Description Itzik Brown 2018-05-17 15:21:10 UTC
Description of problem:
When launching an instance and on a node other than the one that holds that NAPT switch - there is no connectivity to an external IP.
The setup is bare metal setup with VLAN. One controller and 2 compute nodes.

Version-Release number of selected component (if applicable):
opendaylight-8.0.0-10.el7ost.noarch

How reproducible:


Steps to Reproduce:
1.Create an external and internal network
2.Create a router and attach the external and internal networks
3.Note the compute node that the NAPT switch is on.
4.Launch an instance on a compute node other than the one in step 3.
5.Check connectivity to an external IP.

Actual results:


Expected results:


Additional info:

Comment 1 Itzik Brown 2018-05-17 15:33:50 UTC
Created attachment 1438016 [details]
Logs capture

Comment 5 Ariel Adam 2018-05-28 08:41:12 UTC
Moved to POST given the solution was merged upstream

Comment 13 Sridhar Gaddam 2018-05-31 05:57:07 UTC
On further analysis:
--------------------

Currently, SNAT traffic always goes through overlay tunnels by design, even when the tenant networking is VLAN.

This is a design oversight on Netvirt and the solution is not simple and would have to be taken up as an RFE.

To get SNAT to work on VLAN setup we need to:
1. Make sure the tunnels are properly set up, so that SNAT traffic can flow through them.
2. Make sure the VMs get MTU 1450, otherwise the overlay encap would make the packet bigger and likely to drop due to default MTU 1500.

Given this information it seems we should:
a. Close the existing bug as VERIFIED with release notes detailing this situation.
b. Open a bug/RFE to fix this design mess in a future release.

In the setup that @Itzik was using, the issue was [1 - above]. After the tunnels were properly setup, SNAT traffic was going fine.

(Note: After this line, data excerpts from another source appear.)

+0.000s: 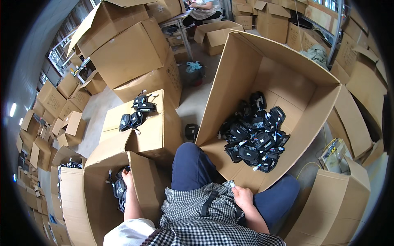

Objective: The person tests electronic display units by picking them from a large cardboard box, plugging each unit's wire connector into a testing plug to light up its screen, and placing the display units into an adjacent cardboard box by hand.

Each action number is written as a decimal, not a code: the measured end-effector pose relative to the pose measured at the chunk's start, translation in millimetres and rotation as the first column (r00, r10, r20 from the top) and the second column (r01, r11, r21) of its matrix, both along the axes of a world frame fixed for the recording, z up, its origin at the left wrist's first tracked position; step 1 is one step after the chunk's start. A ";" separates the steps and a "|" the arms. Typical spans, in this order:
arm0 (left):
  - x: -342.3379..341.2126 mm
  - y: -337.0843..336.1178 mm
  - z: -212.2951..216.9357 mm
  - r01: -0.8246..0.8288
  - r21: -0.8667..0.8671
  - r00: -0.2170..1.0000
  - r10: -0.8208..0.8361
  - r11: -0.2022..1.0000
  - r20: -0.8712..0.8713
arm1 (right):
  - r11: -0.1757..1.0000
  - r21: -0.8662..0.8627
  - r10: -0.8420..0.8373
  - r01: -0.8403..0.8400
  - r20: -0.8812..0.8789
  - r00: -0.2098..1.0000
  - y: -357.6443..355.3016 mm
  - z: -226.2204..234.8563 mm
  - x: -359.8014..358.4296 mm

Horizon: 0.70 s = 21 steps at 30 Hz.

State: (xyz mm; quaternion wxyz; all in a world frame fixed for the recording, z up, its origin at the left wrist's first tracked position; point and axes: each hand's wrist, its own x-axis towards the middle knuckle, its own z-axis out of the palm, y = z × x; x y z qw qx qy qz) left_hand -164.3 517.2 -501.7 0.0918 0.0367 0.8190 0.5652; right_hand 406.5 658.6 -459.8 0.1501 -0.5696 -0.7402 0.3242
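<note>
My left hand (128, 178) reaches down into an open carton (95, 192) at my left side. Its fingers are curled at a black display unit, partly hidden by the hand and the carton flap. Other black display units (119, 188) with short cables lie beside it. My right hand (243, 197) is closed at the edge of my black-and-white checkered apron (193, 205), with a small white bit at the fingertips. Before me a large tilted carton (283, 78) opens toward me. A heap of black display units (262, 141) with white connectors lies in it.
Several display units (131, 121) lie on a closed carton (154, 139) ahead left. Another black unit (191, 132) is beside the big carton. Stacked cartons (127, 49) rise at far left; a carton (332, 205) stands right. A person (205, 8) sits at a far table.
</note>
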 end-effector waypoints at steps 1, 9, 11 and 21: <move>-0.5 -0.5 -1.8 0.043 0.044 0.994 -0.039 0.998 -0.101 | 1.000 -0.001 -0.004 0.004 0.001 1.000 -0.2 -0.5 0.3; 19.0 11.7 9.9 0.099 0.426 0.995 -0.091 0.899 -0.039 | 1.000 -0.005 0.020 -0.020 0.027 0.999 -0.9 -1.4 -1.5; 26.1 9.6 19.6 0.147 0.318 0.989 -0.134 0.937 -0.061 | 1.000 -0.004 0.028 -0.028 0.033 0.999 -1.4 -3.7 -1.9; 33.4 -0.9 47.4 0.197 0.250 0.979 -0.177 0.948 -0.098 | 0.998 0.008 0.058 -0.058 0.009 0.998 -15.6 5.8 -11.0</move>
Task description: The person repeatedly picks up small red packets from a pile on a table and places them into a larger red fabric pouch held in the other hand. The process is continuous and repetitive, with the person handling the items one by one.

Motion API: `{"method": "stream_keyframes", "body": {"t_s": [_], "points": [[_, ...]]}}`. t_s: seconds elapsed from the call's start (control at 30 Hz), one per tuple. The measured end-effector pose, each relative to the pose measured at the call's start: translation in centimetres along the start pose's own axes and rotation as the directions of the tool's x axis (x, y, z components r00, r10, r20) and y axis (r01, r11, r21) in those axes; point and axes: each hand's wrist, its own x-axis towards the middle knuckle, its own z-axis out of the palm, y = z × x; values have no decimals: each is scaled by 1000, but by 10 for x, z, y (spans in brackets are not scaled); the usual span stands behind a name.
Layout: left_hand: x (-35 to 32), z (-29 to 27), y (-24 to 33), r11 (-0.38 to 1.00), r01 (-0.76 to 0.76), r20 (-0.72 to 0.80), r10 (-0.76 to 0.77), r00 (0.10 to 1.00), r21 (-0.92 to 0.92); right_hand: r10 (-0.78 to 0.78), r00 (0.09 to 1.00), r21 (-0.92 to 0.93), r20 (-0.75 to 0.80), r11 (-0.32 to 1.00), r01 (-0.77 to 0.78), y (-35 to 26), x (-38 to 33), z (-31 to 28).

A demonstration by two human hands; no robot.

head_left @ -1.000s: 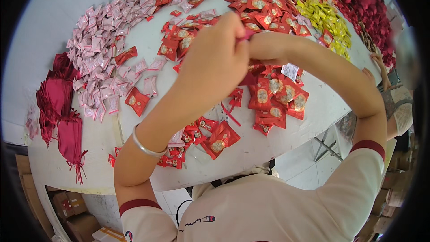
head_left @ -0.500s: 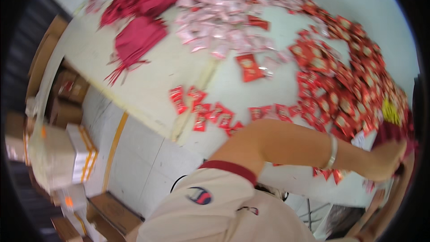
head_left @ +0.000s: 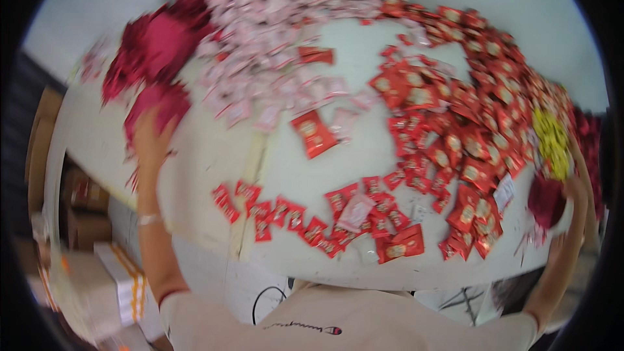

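The left hand (head_left: pixel 151 129) has crossed from the right hand (head_left: pixel 574 188), beside a maroon bag (head_left: pixel 545 203) at right, onto maroon pouches (head_left: pixel 172 99) at left, parting the pair's work; I cannot tell either grip.

I see a cream short-sleeved top (head_left: pixel 390 315) filling the near edge, its chest carrying a small dark script marking (head_left: pixel 302 327) with a rounded dark-and-red emblem (head_left: pixel 333 331) at the right end. A dark red band (head_left: pixel 174 294) trims the left sleeve (head_left: pixel 172 315), and a slim silvery bangle (head_left: pixel 150 220) rings the left forearm (head_left: pixel 153 247). Both the left hand (head_left: pixel 153 131) and the right hand (head_left: pixel 574 188) look bare to me.
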Motion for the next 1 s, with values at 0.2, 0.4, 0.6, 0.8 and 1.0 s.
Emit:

Comment 20 Sridhar Gaddam 2018-06-03 05:26:38 UTC
The following RHBZ is opened to track the RFE.
https://bugzilla.redhat.com/show_bug.cgi?id=1585316

Comment 21 Ariel Adam 2018-06-03 06:28:10 UTC
This is not a bug fix, it's a design which should be implemented in Fluorine or a following release.
Since OSP13 ODL is using Oxygen (prior to Fluorine) we can't get this feature.

Comment 22 Aswin Suryanarayanan 2018-06-11 13:11:58 UTC
Yes , this more a feature  than a bug and needs design considerations.